Thursday, May 6, 2010

this week, i've chased a chicken out of my classroom. i've led my students on a trip to Mexico and Egypt (tomorrow is Greece!). i've made pineapple salsa, guac, and homemade tortillas. i've learned that God is teaching me some very, very humbling things about myself. and also some very encouraging things, too. i've developed a terrible allergy or infection in my mouth, and i think its a reaction with pineapples. i got a wonderfully thoughtful package of new shirts, a skirt, a hat, and enough chocolate to last me... this week; which left me feeling blessed beyond belief. I'm finally at a place where i'm feeling caught up to where i left off in my faith, before the week of hell happened two weeks (almost three now) ago. i'm learning to live in the present. and that is not very easy when it is presently 100 degrees.
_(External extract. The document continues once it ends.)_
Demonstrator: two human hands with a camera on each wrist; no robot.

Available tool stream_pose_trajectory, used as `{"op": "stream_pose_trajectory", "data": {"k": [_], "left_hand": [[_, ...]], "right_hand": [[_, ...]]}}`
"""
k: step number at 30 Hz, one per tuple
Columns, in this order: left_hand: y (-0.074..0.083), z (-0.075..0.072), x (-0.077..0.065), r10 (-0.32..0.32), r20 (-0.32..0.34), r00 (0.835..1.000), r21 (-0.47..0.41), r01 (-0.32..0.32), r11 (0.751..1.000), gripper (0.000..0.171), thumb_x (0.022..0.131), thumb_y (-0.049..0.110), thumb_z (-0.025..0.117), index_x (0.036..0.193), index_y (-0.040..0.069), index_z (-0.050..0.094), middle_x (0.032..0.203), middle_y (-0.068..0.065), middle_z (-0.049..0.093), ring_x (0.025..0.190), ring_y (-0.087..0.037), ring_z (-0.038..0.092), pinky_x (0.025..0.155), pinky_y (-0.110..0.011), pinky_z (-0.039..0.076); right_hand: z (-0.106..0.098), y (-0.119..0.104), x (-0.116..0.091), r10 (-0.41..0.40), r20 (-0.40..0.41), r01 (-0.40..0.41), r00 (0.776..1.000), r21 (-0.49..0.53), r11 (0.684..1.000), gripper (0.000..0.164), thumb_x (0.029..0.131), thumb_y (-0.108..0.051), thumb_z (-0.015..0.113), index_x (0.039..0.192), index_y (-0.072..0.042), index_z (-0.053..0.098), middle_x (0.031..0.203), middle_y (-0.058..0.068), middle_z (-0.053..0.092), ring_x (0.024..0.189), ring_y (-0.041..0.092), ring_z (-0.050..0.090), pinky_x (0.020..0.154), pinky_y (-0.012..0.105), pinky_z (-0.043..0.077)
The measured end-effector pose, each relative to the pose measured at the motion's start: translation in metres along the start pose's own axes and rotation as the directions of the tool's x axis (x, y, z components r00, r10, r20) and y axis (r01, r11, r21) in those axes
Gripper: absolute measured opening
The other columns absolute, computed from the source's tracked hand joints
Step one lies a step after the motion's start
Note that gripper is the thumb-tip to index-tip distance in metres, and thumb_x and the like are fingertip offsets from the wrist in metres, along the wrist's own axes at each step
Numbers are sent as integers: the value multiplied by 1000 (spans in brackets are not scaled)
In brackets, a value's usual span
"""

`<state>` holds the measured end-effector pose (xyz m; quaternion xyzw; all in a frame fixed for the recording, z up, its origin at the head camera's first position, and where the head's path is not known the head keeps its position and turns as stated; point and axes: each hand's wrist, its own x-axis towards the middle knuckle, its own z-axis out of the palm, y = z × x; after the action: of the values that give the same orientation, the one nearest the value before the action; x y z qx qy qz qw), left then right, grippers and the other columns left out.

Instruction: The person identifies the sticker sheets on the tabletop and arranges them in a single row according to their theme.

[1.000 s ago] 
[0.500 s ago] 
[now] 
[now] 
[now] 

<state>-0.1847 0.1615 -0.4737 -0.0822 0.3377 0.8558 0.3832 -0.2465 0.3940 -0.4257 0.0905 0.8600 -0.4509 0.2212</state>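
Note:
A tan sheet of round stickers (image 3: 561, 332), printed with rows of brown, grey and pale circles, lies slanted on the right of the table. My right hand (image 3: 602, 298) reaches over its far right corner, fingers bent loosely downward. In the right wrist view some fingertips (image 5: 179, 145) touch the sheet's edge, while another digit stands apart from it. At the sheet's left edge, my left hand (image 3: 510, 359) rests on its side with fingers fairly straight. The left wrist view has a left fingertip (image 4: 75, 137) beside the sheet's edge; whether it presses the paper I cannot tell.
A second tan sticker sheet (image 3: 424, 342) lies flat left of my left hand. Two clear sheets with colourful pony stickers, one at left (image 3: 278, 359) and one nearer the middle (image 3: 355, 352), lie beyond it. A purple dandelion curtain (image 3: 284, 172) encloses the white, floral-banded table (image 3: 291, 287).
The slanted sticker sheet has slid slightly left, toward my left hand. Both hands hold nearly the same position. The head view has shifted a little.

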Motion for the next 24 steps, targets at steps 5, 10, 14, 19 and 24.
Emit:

and now, i go to another YWAmeeting.

Saturday, May 1, 2010

be where you are.

i'm not sure what it is about today; maybe the thought of a new month, although not technically part of the summer season, at least characteristically the first of which can be considered summer. maybe the heat has gotten to my head. or maybe the distant dreams of temperature-controlled environments are luring my thoughts to the past and future. days like today make me long for porch-front, iced pink lemonade shared on a swing in the cool of a cabin deep in the mountains of north carolina. or enjoyed with twenty-odd twenty-somethings, eating good barbeque pork sandwiches topped with cole slaw, potato salad, fudge brownies and sweet tea at the pig pickin’ after the spring game. or sipping frozen margaritas with friends al fresco at the neighborhood upscale mexican joint around sunset.


i’m not sure if it’s nostalgia, a longing for the way things once were; or is it a longing for the way my heart secretly desires them to be?


sitting in 100-degree heat, and 114 degree-humidity, dripping sweat in the outfit i wore yesterday (... and the day before) is hardly the glamourous life i thought i once desired. it’s not exactly the summer-life i imagined at 25. summers have always meant a lot to me; time home from college, trips home from nashville, fourth of july, international galavanting, a maggie valley reprieve with 14 of my closest friends. sweating in haiti, teaching for free, becoming besties with strangers from around the world-- not what i envisioned for a season of my life. but rest assured, this experience is one met somewhere along vgotsky’s zone of proximal development (take that, praxis; you thought i’d forget!). the frustration-level is just at where it needs to be so i’m being the most challenged; therefore, learning to my maximum potential and experiencing growth unimaginable.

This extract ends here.